Werth soon realized a common theme among the 29 Major League Baseball teams he contacted this offseason looking for a contract. "That's where everybody was, they had these kids. The game's going young," he said.
Eventually, the Seattle Mariners would give Werth a final crack at the major leagues upon signing him to a minor league pact on April 3.
"I found a home with Seattle and they had a place for me to get going in Triple-A, which was really what I needed. I just needed a spring training. There were a couple teams that were available, but at the end of spring training, it's tough to find a job for anybody," Werth said. "I still wanted to play for a good team, a team that was contending, so that was important. I went ahead to Tacoma"
Ultimately, a series of hamstring tweaks is what prevented Werth from appearing in the majors with his fifth different team, joining the Toronto Blue Jays (2002-03), Los Angeles Dodgers (2004-05), Phillies (2007-10) and Nationals (2011-17).

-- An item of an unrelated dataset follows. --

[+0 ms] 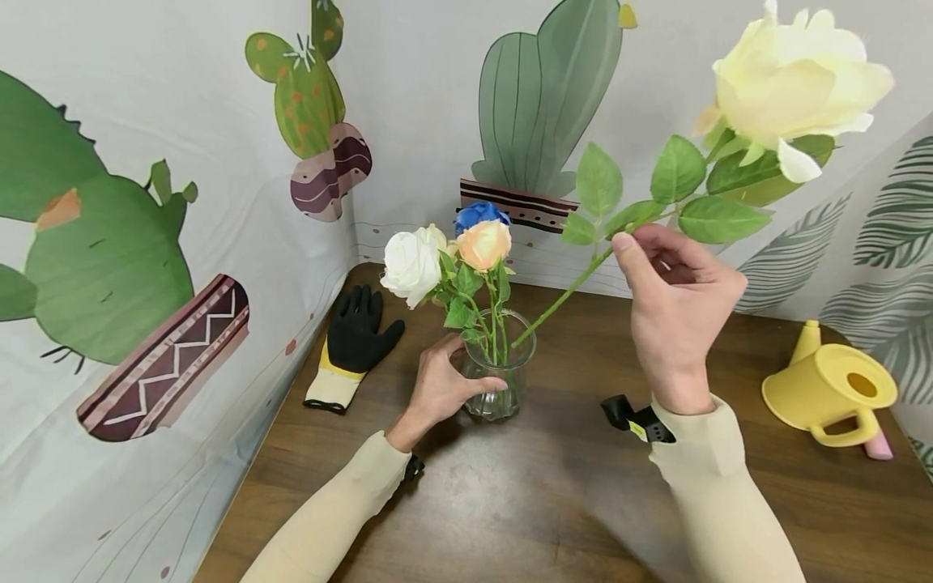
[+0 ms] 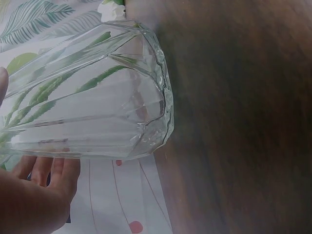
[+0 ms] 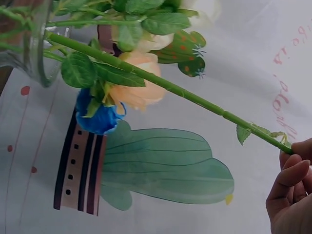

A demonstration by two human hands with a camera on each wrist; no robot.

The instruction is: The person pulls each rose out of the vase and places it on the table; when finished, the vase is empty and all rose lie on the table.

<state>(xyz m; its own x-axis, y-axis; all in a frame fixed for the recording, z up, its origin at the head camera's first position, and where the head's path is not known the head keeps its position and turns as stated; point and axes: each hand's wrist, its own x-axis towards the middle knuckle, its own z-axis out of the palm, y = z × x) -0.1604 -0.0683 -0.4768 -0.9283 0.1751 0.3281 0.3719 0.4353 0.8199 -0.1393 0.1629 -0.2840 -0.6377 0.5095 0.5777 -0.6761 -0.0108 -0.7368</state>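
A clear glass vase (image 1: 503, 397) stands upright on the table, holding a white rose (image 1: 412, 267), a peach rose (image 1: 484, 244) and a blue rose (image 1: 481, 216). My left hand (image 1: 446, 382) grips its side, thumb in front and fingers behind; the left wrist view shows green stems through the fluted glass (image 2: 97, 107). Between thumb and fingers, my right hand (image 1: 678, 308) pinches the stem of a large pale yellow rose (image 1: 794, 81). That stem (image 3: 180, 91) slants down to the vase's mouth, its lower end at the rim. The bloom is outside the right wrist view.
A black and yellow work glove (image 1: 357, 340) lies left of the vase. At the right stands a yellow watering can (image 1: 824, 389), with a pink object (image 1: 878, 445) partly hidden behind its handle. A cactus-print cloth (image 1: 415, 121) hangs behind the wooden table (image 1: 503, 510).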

"I got it going and was starting to play really good, and I tweaked my hamstring a little bit. The day I tweaked it, I was actually going to the big leagues, so that kind of set me back a little bit. ... I didn't want to play at Triple-A all year," Werth said. "The deal was at the end of the Nashville series, they would either call me up or I'd go home. The first day in Nashville I yanked my hamstring worse. I thought it was pretty bad but it ended up not being too bad."
Werth said he ended up going home and "didn't feel like going back." "I didn't feel like starting over in Triple-A. ... I felt like I had closure," he said. Overall, in 36 games with Triple-A Tacoma, Werth slashed .206/.297/.389 with 16 runs scored, 11 doubles, four home runs, 19 RBI, 15 walks and 33 strikeouts spanning 145 plate appearances.
Stepping away from baseball has allowed Werth to reflect on the game he loved and devoted so much time toward. He told Eskin that the game's trend toward analytics is ultimately "killing the game," however.
"They've got all these supernerds in the front office who don't know anything about baseball, but they like to project numbers and players. Old players are out and new players are in. Baseball is baseball, in my mind," Werth said. "If you can play, you can play. Just because you can put up numbers at Triple-A and in the minor leagues that doesn't necessary mean you can play."
Werth told Eskin that analytics is "to the point where just put computers out there."
"Just put them out there and let them play. We don't even need to go out there anymore. It's a joke," Werth said. "It's just not baseball to me. We're creating something that's not fun to watch. It's boring. We're turning players into robots and taking the human element out of the game."
Analytics aside, Werth also is not fond of the many other changes and implementations to the game recently enacted by commissioner Rob Manfred, such as instant replay.
"I'm not a big fan of instant replay. There's been more rule changes in the last five years than the previous 120 combined," Werth said. "I think we're going to a place where you start to worry as a baseball guy — and people that are true baseball fans — are you creating something that's now not what people enjoy watching?"
"It's worrisome. It's a beautiful game and I think it's getting screwed up."